◆ **About this exercise**
What you produce should be every line from the data that includes "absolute".

[Task inputs — start]

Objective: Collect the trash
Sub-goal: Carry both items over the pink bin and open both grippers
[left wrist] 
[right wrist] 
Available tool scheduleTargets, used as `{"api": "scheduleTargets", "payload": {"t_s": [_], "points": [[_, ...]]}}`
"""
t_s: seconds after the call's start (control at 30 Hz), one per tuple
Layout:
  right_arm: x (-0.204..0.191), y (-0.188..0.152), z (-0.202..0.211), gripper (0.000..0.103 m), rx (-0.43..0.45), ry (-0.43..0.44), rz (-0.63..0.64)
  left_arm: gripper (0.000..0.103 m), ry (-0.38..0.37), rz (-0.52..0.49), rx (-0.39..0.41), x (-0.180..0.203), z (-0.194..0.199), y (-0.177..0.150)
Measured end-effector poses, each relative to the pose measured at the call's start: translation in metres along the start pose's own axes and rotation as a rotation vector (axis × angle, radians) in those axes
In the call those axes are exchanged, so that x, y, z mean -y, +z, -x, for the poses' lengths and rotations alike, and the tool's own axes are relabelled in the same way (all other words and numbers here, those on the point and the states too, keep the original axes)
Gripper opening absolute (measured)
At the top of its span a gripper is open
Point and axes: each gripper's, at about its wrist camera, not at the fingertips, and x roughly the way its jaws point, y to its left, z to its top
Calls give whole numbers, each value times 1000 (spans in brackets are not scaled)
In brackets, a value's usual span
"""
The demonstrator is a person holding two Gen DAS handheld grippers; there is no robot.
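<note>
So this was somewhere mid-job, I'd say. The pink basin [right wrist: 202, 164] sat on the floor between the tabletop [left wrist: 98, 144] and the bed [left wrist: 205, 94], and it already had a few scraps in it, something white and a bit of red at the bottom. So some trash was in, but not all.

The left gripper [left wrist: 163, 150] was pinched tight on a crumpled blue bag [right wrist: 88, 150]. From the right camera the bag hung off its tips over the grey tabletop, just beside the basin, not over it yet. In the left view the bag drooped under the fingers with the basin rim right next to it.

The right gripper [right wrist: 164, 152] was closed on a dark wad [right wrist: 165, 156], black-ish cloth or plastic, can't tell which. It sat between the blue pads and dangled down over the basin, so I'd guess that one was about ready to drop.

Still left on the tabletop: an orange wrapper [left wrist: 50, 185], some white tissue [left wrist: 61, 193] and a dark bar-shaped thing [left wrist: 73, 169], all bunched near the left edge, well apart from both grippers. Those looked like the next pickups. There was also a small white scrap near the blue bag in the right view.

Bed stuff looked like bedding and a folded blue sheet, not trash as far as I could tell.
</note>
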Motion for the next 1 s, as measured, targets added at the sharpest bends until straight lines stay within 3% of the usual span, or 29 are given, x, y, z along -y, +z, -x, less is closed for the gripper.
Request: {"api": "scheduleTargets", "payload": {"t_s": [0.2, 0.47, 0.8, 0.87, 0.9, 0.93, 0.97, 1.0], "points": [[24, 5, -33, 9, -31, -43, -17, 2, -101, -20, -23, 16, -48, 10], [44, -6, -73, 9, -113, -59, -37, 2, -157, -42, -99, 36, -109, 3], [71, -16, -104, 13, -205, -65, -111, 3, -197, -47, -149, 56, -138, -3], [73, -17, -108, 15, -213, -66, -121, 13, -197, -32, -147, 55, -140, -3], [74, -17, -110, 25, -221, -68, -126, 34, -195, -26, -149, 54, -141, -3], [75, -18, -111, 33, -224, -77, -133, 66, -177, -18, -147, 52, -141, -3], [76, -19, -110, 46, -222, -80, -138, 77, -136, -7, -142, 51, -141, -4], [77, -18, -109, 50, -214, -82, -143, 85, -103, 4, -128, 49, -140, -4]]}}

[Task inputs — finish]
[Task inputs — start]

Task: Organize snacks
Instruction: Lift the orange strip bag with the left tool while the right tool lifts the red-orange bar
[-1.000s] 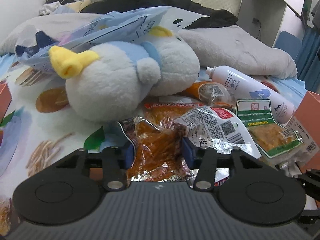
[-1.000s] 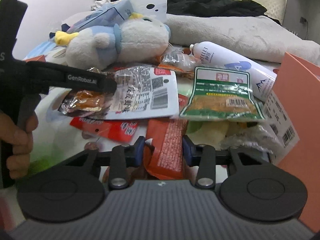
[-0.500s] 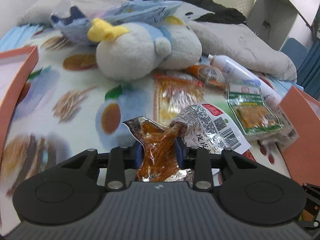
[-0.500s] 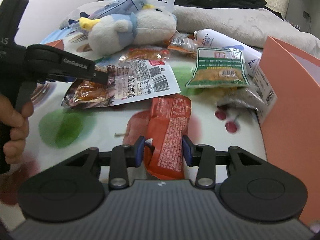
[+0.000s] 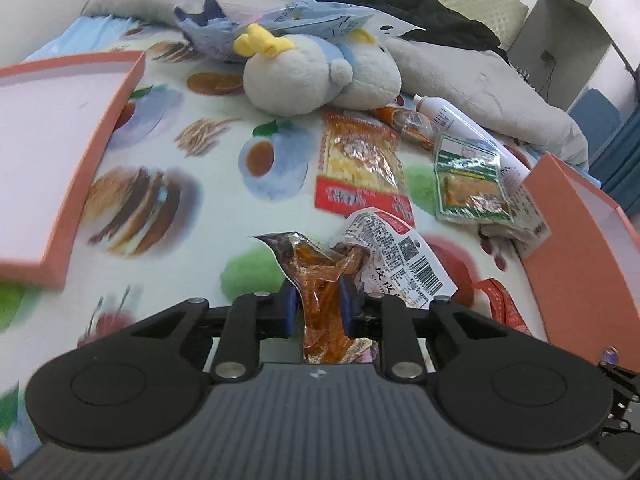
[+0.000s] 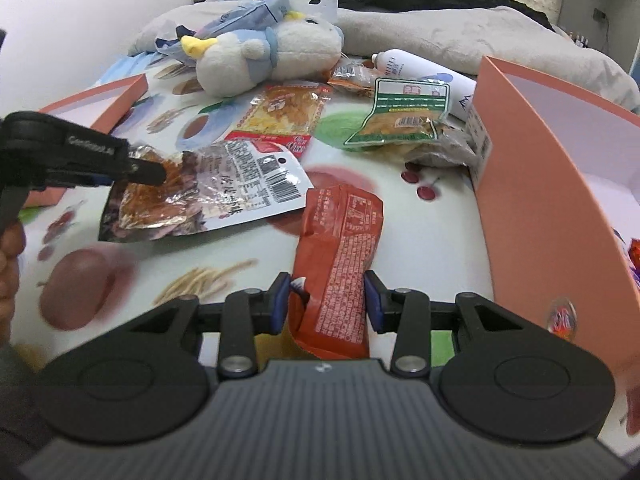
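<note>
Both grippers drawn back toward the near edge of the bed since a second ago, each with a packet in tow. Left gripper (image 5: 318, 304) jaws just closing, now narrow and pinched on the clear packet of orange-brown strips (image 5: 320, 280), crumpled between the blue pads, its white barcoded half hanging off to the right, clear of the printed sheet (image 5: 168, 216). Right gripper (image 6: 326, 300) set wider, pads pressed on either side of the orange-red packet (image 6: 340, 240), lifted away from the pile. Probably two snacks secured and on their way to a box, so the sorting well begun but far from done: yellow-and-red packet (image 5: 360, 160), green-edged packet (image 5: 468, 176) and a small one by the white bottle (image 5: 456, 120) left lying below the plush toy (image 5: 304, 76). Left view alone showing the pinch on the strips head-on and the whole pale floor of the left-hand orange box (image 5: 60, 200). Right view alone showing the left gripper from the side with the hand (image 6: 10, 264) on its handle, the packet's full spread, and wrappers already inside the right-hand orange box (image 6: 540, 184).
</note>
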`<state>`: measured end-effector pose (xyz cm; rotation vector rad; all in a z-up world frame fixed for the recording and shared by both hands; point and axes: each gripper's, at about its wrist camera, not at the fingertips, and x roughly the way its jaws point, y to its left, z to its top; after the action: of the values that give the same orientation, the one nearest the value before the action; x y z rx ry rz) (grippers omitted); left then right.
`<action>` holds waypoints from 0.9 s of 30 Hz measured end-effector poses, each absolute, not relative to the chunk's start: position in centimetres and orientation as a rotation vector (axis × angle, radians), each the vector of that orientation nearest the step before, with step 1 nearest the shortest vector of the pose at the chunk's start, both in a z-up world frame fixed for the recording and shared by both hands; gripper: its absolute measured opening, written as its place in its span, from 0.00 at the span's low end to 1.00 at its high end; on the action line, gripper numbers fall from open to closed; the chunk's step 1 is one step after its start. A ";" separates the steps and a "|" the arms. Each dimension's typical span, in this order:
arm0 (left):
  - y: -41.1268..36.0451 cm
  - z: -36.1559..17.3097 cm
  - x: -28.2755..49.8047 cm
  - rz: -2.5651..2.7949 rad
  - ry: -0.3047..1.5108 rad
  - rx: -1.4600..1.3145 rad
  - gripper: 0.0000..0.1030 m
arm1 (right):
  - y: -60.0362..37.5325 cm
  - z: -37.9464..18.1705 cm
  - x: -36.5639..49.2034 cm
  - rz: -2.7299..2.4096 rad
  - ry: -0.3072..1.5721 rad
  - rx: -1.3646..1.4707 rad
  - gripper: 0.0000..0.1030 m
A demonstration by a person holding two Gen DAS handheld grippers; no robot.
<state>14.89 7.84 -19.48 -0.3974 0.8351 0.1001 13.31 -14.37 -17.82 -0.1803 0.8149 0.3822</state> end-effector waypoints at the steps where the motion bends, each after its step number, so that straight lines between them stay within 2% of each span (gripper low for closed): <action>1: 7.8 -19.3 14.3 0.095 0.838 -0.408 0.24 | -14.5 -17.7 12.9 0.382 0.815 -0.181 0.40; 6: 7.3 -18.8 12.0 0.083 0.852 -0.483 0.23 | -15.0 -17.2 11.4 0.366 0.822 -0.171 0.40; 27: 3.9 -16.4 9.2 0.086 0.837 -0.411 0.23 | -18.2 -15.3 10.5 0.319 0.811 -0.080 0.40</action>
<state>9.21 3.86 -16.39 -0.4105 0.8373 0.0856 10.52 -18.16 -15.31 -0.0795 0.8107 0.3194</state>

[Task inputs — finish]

◆ **Exercise response**
Gripper opening absolute (measured)
`<action>` holds waypoints from 0.9 s of 30 Hz measured end-effector poses, each absolute, not relative to the chunk's start: position in centimetres and orientation as a rotation vector (axis × angle, radians), each the vector of that orientation nearest the step before, with step 1 nearest the shortest vector of the pose at the chunk's start, both in a z-up world frame fixed for the recording and shared by both hands; gripper: its absolute measured opening, written as its place in its span, from 0.00 at the span's low end to 1.00 at its high end; on the action line, gripper numbers fall from open to closed; the chunk's step 1 is one step after its start. A ";" separates the steps and a "|" the arms. Each dimension's typical span, in this order:

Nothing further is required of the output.